» Your task
A faithful transcription is wanted of the lines from the top of the material through the line that holds "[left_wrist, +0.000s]", both ends included, leaving out the pictures.

» Given data

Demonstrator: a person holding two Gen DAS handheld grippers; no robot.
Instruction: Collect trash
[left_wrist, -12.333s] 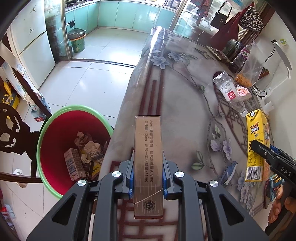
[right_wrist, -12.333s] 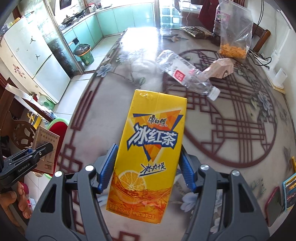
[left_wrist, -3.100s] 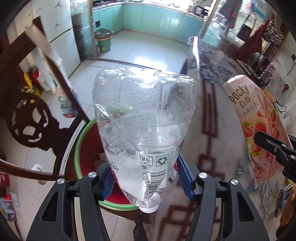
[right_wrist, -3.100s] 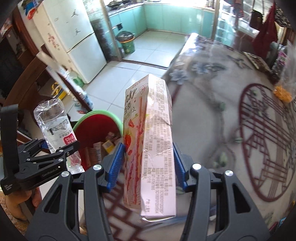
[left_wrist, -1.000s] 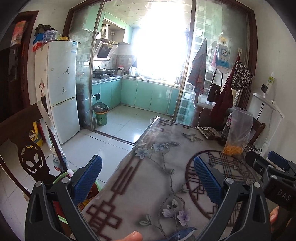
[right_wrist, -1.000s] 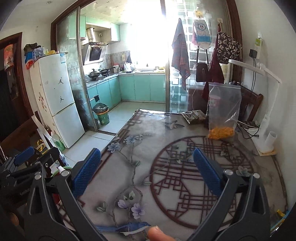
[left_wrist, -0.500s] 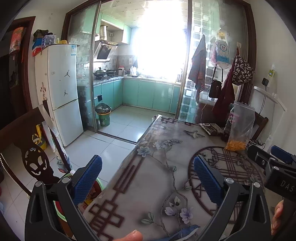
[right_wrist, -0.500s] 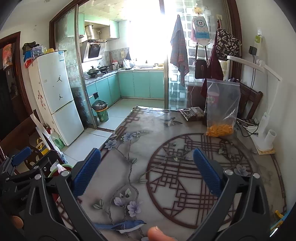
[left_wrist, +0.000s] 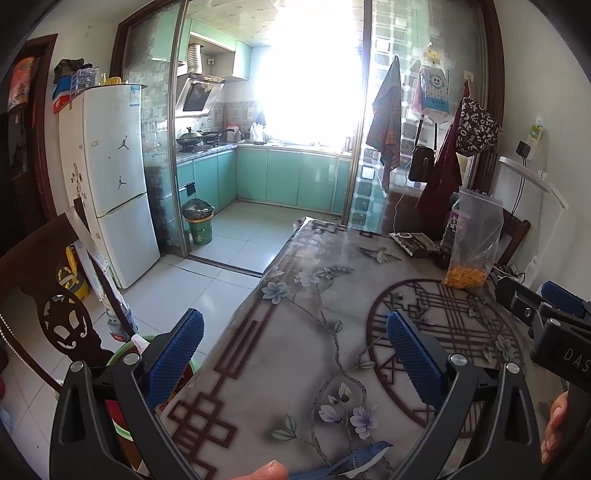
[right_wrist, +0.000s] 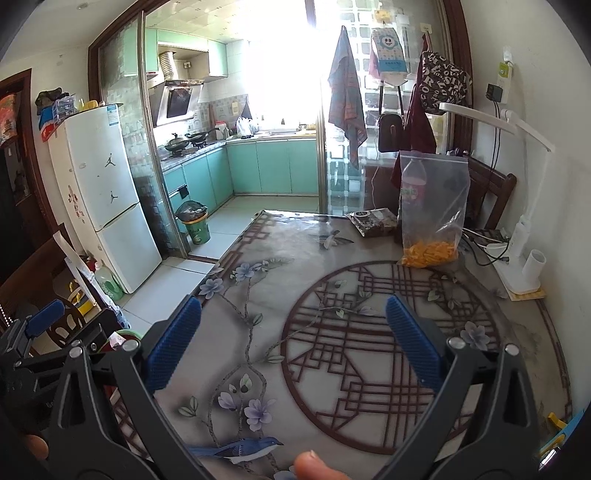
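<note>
Holding nothing at this moment: left claw (left_wrist: 293, 352) and right claw (right_wrist: 293, 338) both spread wide apart, blue ribbed pads bare, hovering over the near end of the floral glass-covered tabletop (left_wrist: 314, 332). No loose trash visible on the near or middle tabletop. Task's bin, a round red plastic bucket with a green rim (left_wrist: 127, 350), standing on the floor just left of the tabletop's near left corner, mostly hidden behind the left claw; contents not clear from here. Only a sliver of it (right_wrist: 127, 336) showing in the right wrist view.

Farther out, at the far right end: a clear zip bag with orange snacks (right_wrist: 432, 206), a dark flat packet (right_wrist: 375, 220) beside it, a bottle with a pink label (right_wrist: 413, 179) behind the bag. Beyond, a white desk lamp (right_wrist: 517, 229) and cables at the right edge.

Probably near the end of collecting. Risks from here: mistaking the zip bag or the bottle for rubbish and binning food; snagging the lamp cable when reaching far right; tipping the upright bag with an open claw.
</note>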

» Reply to the exercise
Demonstrator: a person holding two Gen DAS handheld grippers; no robot.
Instruction: Collect trash
[left_wrist, -12.333s] 
[right_wrist, -12.333s] 
[left_wrist, -3.100s] 
[right_wrist, -3.100s] 
[left_wrist, -1.000s] 
[right_wrist, -1.000s] 
[left_wrist, -0.500s] 
[right_wrist, -0.500s] 
[left_wrist, +0.000s] 

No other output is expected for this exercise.